Aufwendige Aufräumarbeiten

In Rheinland-Pfalz wurden die Aufräum- und Bergungsarbeiten am Morgen fortgesetzt. Auch Soldatinnen und Soldaten der Bundeswehr sind zur Unterstützung in die Hochwasserregionen gekommen. Die rheinland-pfälzische Ministerpräsidentin Malu Dreyer (SPD) nannte die Lage am Freitag "nach wie vor dramatisch", die Zahl der Toten steige weiter. Die deutsche Bundeswehr hat zur Unterstützung inzwischen rund 900 Soldaten in die Katastrophengebiete geschickt.

Ebenfalls mit Hochwasser zu kämpfen haben Nachbarländer Deutschlands. In Österreich machte der Starkregen in Vorarlberg in der Nacht auf Freitag mehr als 50 Feuerwehr-Einsätze notwendig. Hauptsächlich galt es unter Wasser stehende Keller auszupumpen. Fast ausschließlich betroffen war der vordere Bregenzerwald, wo innerhalb von 24 Stunden 80 oder mehr Liter Regen pro Quadratmeter fielen. Verletzt wurde niemand. In der Schweiz stiegen Flusspegel nach starken Regenfällen stark an.
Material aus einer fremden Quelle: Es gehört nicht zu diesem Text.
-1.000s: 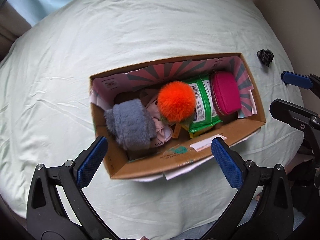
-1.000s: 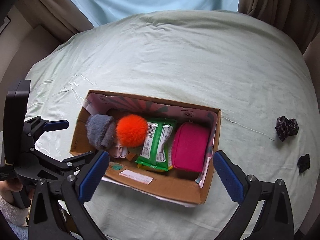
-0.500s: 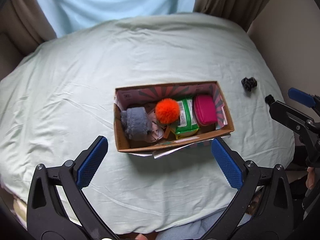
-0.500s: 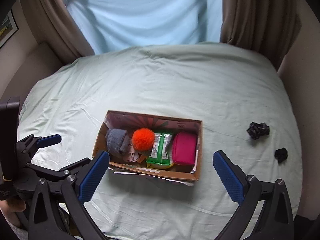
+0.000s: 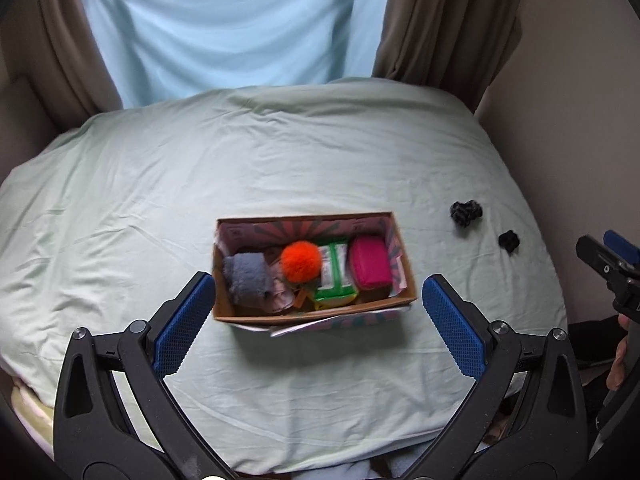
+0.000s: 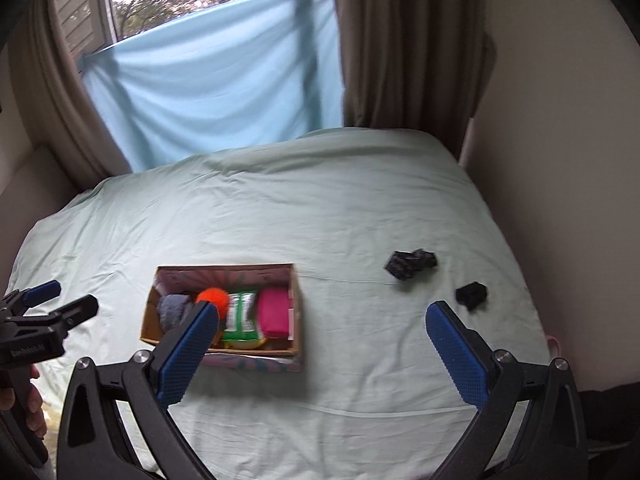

Bei den heftigen Unwettern in Belgien sind Medienberichten zufolge mindestens 15 Menschen ums Leben gekommen. Das berichtete die belgische Tageszeitung "Le Soir" am Freitag unter Berufung auf die Behörden. Der öffentlich-rechtliche Rundfunksender hatte zuvor zwölf Tote und mindestens fünf Vermisste gemeldet. In Belgien stehen seit heute auch österreichische Kräfte im Einsatz: 103 Feuerwehrleute aus Niederösterreich sind noch Donnerstagabend mit 16 Fahrzeugen und 26 Booten aufgebrochen, nachdem ein entsprechendes Hilfsansuchen der dortigen Behörden über den EU-Katastrophenhilfemechanismus im Innenministerium eingelangt war.